## Work to complete
Nothing but an exact repeat of the data, with pictures removed, belongs in the answer.

┌────────

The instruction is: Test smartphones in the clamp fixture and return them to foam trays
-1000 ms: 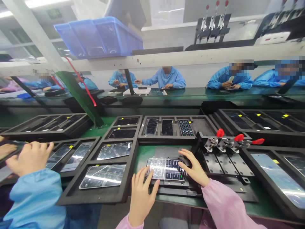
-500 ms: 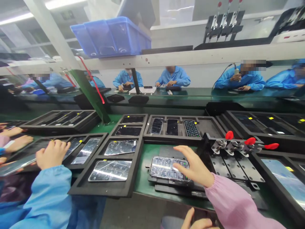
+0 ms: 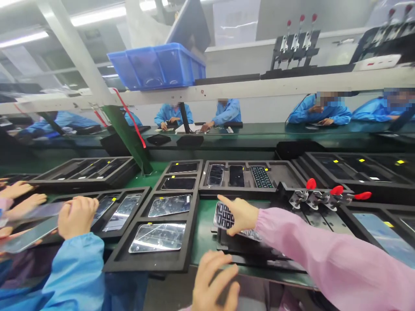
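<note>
- Pink sleeve (image 3: 324, 255) covers the right arm, which reaches in from the lower right and ends in the right hand (image 3: 241, 216), spread over a film-wrapped black grid panel (image 3: 225, 218) with the index finger stretched out to the left.
- Tilted, the panel lies directly under that hand, its far end showing past the fingers and its lower edge showing below them; whether the fingers actually grip it cannot be told.
- Low in the view, the left hand (image 3: 215, 280) sits by the front edge of the green desk (image 3: 204, 229), fingers loosely curved around nothing, well apart from the right hand.
- Beneath the right hand and the panel is a black fixture (image 3: 246, 247).
- Left of both hands, a black foam tray (image 3: 145, 262) carries glass phone panels (image 3: 158, 238).
- Beyond the right hand, another black tray (image 3: 227, 193) holds a keypad-like grid panel (image 3: 261, 177).
- Right of the right hand stand toggle clamps (image 3: 324, 196) with red handles.
- Far left of the left hand, a co-worker's blue sleeve (image 3: 76, 272) leads to a hand (image 3: 78, 217) resting on a phone tray.
</note>
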### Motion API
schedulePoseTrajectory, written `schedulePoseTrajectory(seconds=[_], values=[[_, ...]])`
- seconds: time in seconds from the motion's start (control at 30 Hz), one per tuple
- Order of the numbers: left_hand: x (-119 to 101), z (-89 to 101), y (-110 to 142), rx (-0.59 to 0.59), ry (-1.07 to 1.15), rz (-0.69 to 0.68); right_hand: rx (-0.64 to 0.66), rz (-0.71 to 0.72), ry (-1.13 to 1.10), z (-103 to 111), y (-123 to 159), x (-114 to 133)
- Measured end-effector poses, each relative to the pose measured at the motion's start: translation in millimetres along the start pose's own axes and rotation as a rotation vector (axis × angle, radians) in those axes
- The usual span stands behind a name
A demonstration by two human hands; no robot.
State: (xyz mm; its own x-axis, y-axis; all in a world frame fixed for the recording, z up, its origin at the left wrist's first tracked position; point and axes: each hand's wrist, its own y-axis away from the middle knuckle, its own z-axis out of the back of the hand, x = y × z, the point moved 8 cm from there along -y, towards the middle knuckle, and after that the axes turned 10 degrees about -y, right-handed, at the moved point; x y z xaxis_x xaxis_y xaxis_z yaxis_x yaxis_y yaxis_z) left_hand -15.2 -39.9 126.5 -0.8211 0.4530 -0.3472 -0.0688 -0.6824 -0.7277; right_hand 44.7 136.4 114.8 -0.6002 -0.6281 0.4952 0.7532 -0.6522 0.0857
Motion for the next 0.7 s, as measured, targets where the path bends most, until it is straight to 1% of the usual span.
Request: schedulePoseTrajectory(seconds=[0.03, 0.1, 0.13, 0.2, 0.27, 0.3, 0.37, 0.4, 0.43, 0.5, 0.6, 0.7], values=[[14, 4.1, -16, -0.002, 0.017, 0.036, -0.072, -0.007, -0.048, 22, 1, 3], [54, 4.1, -47, 0.012, 0.042, 0.259, -0.217, -0.012, -0.114, 74, 4, 8], [76, -0.8, -60, 0.024, 0.061, 0.405, -0.279, -0.013, -0.127, 102, 5, 10], [118, -25.2, -70, 0.091, 0.18, 0.751, -0.395, -0.038, -0.124, 158, 6, 6], [139, -53.9, -78, 0.119, 0.227, 0.864, -0.472, -0.105, -0.078, 206, 4, -13], [147, -67.8, -79, 0.111, 0.235, 0.909, -0.497, -0.178, -0.042, 225, 2, -30], [158, -94.8, -79, 0.103, 0.237, 0.981, -0.507, -0.338, 0.022, 251, -3, -73], [161, -106.0, -79, 0.1, 0.233, 1.008, -0.51, -0.425, 0.042, 259, -5, -98], [164, -114.5, -79, 0.092, 0.222, 1.027, -0.511, -0.471, 0.055, 262, -7, -121], [169, -122.9, -83, 0.062, 0.189, 1.053, -0.513, -0.568, 0.063, 261, -10, -168], [172, -117.6, -93, -0.011, 0.131, 1.055, -0.487, -0.688, 0.065, 238, -8, -228], [171, -104.9, -103, -0.081, 0.094, 1.012, -0.444, -0.778, 0.045, 203, -2, -276]])
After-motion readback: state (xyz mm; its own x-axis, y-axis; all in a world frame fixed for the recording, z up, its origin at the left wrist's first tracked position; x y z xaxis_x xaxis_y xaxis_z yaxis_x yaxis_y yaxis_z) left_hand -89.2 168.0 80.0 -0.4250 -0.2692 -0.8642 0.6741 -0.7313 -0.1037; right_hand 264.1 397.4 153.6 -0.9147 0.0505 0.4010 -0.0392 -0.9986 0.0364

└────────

## Written answer
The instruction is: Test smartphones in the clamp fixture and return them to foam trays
-1000 ms: 
-500 ms: 
+0 ms: 
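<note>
- Pink sleeve (image 3: 324, 255) covers the right arm, which reaches in from the lower right and ends in the right hand (image 3: 241, 216), spread over a film-wrapped black grid panel (image 3: 225, 218) with the index finger stretched out to the left.
- Tilted, the panel lies directly under that hand, its far end showing past the fingers and its lower edge showing below them; whether the fingers actually grip it cannot be told.
- Low in the view, the left hand (image 3: 215, 280) sits by the front edge of the green desk (image 3: 204, 229), fingers loosely curved around nothing, well apart from the right hand.
- Beneath the right hand and the panel is a black fixture (image 3: 246, 247).
- Left of both hands, a black foam tray (image 3: 145, 262) carries glass phone panels (image 3: 158, 238).
- Beyond the right hand, another black tray (image 3: 227, 193) holds a keypad-like grid panel (image 3: 261, 177).
- Right of the right hand stand toggle clamps (image 3: 324, 196) with red handles.
- Far left of the left hand, a co-worker's blue sleeve (image 3: 76, 272) leads to a hand (image 3: 78, 217) resting on a phone tray.
</note>
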### Motion API
schedulePoseTrajectory, written `schedulePoseTrajectory(seconds=[_], values=[[_, ...]])`
- seconds: time in seconds from the motion's start (control at 30 Hz), one per tuple
- Order of the numbers: left_hand: x (-119 to 101), z (-89 to 101), y (-110 to 142), rx (-0.59 to 0.59), ry (-1.07 to 1.15), rz (-0.69 to 0.68); right_hand: rx (-0.64 to 0.66), rz (-0.71 to 0.72), ry (-1.13 to 1.10), z (-103 to 111), y (-123 to 159), x (-114 to 133)
- Measured end-effector poses, each relative to the pose measured at the motion's start: translation in millimetres along the start pose's own axes and rotation as a rotation vector (axis × angle, radians) in those axes
- The usual span stands behind a name
A demonstration by two human hands; no robot.
State: (xyz mm; its own x-axis, y-axis; all in a world frame fixed for the recording, z up, its origin at the left wrist's first tracked position; point and axes: each hand's wrist, its own y-axis away from the middle knuckle, its own z-axis out of the back of the hand, x = y × z, the point moved 8 cm from there along -y, towards the middle knuckle, and after that the axes turned 10 degrees about -y, right-handed, at the moved point; x y z xaxis_x xaxis_y xaxis_z yaxis_x yaxis_y yaxis_z) left_hand -15.2 -39.9 126.5 -0.8211 0.4530 -0.3472 -0.0688 -0.6824 -0.7277; right_hand 44.7 136.4 114.8 -0.6002 -0.6281 0.4952 0.7532 -0.6522 0.0857
Motion for the next 0.7 s, as measured, targets where the path bends most, until it is straight to 1% of the usual span.
Request: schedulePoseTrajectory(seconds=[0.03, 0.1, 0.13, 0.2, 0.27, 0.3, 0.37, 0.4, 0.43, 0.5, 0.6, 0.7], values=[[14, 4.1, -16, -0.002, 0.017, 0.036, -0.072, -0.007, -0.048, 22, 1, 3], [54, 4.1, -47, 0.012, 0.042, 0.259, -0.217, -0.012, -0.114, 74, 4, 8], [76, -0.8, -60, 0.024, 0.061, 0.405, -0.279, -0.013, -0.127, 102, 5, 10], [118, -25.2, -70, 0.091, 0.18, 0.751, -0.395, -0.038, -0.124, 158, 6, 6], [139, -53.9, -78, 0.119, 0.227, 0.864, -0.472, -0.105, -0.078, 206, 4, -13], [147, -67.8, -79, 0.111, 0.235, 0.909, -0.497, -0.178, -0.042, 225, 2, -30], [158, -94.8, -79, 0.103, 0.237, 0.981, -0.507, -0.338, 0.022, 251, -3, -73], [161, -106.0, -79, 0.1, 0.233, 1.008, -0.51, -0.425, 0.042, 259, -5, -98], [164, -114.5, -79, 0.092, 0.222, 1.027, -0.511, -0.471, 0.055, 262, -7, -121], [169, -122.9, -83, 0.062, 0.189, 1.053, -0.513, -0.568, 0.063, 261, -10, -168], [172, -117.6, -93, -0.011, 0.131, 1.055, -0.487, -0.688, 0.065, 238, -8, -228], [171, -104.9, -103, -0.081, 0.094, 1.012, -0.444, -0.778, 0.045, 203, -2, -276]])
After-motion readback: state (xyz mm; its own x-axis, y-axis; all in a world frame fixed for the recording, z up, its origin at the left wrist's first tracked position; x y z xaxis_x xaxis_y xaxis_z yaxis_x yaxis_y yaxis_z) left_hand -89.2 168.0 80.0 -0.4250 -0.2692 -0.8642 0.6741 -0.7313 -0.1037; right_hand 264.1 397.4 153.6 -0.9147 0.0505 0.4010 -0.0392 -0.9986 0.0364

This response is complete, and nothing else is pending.